Biological processes in cells are carried out by means of protein-protein interactions. Determining whether a pair of proteins interacts by wet-lab experiments is resource-intensive; only about 38,000 interactions, out of a few hundred thousand expected interactions, are known today. Active machine learning can guide the selection of pairs of proteins for future experimental characterization in order to accelerate accurate prediction of the human protein interactome.
Random forest (RF) has previously been shown to be effective for predicting protein-protein interactions. Here, four different active learning algorithms have been devised for selection of protein pairs to be used to train the RF. With labels of as few as 500 protein-pairs selected using any of the four active learning methods described here, the classifier achieved a higher F-score (harmonic mean of Precision and Recall) than with 3000 randomly chosen protein-pairs. F-score of predicted interactions is shown to increase by about 15% with active learning in comparison to that with random selection of data.
Active learning algorithms enable learning more accurate classifiers with much lesser labelled data and prove to be useful in applications where manual annotation of data is formidable.

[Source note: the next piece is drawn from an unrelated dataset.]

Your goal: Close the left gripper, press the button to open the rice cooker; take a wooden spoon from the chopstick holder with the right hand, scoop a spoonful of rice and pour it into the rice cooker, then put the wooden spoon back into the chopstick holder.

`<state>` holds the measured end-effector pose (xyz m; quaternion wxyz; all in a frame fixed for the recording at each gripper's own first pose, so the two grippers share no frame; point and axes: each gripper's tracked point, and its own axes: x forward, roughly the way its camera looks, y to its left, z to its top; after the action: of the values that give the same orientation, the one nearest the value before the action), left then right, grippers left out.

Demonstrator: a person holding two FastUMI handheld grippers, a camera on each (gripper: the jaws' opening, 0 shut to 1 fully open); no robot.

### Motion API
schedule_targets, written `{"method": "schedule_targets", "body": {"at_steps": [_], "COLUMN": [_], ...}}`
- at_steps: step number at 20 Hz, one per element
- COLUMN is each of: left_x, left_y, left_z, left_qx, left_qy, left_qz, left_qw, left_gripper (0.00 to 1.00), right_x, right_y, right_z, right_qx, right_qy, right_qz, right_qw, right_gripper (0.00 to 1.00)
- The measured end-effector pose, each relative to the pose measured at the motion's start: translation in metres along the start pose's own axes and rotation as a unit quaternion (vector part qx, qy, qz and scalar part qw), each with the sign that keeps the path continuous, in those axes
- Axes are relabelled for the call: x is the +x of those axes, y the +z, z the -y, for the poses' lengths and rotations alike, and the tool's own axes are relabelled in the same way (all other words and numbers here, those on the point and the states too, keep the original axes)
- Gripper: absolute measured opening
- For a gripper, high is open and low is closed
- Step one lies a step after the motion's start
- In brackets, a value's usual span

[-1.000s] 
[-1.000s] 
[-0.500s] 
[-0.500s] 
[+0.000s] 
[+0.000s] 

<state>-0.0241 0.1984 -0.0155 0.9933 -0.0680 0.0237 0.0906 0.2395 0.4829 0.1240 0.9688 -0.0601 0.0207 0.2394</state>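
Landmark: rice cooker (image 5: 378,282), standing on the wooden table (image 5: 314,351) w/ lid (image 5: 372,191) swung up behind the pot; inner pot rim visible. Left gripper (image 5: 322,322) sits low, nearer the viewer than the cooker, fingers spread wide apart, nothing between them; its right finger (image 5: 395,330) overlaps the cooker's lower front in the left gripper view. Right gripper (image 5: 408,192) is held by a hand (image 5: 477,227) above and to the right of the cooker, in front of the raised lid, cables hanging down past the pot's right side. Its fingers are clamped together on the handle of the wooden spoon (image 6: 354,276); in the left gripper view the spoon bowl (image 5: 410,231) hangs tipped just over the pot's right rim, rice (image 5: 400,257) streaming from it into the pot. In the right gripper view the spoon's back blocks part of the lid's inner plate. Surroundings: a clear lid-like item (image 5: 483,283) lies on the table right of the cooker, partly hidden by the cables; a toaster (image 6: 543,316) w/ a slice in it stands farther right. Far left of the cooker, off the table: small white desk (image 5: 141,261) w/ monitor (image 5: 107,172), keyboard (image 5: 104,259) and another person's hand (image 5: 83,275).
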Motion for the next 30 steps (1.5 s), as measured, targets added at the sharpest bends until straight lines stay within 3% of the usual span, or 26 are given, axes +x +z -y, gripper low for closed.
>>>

Active learning techniques demonstrated here can also be applied to other proteomics applications such as protein structure prediction and classification.
细胞中的生物过程是通过蛋白质-蛋白质相互作用来实现的。通过湿实验室实验确定一对蛋白质是否相互作用是资源密集型的;今天已知的相互作用只有几十万预期相互作用中的约 38000 个。主动机器学习可以指导选择未来用于实验表征的蛋白质对,以加速准确预测人类蛋白质相互作用组。
随机森林(RF)先前已被证明可有效预测蛋白质-蛋白质相互作用。在这里,设计了四种不同的主动学习算法来选择要用于训练 RF 的蛋白质对。使用这里描述的四种主动学习方法中的任何一种选择的标签数量仅为 500 对,分类器的 F 分数(精度和召回率的调和平均值)高于随机选择的 3000 对。与随机选择数据相比,主动学习将预测相互作用的 F 分数提高了约 15%。
主动学习算法可以使用更少的标记数据学习更准确的分类器,并在数据手动注释困难的应用中证明是有用的。这里展示的主动学习技术还可以应用于其他蛋白质组学应用,如蛋白质结构预测和分类。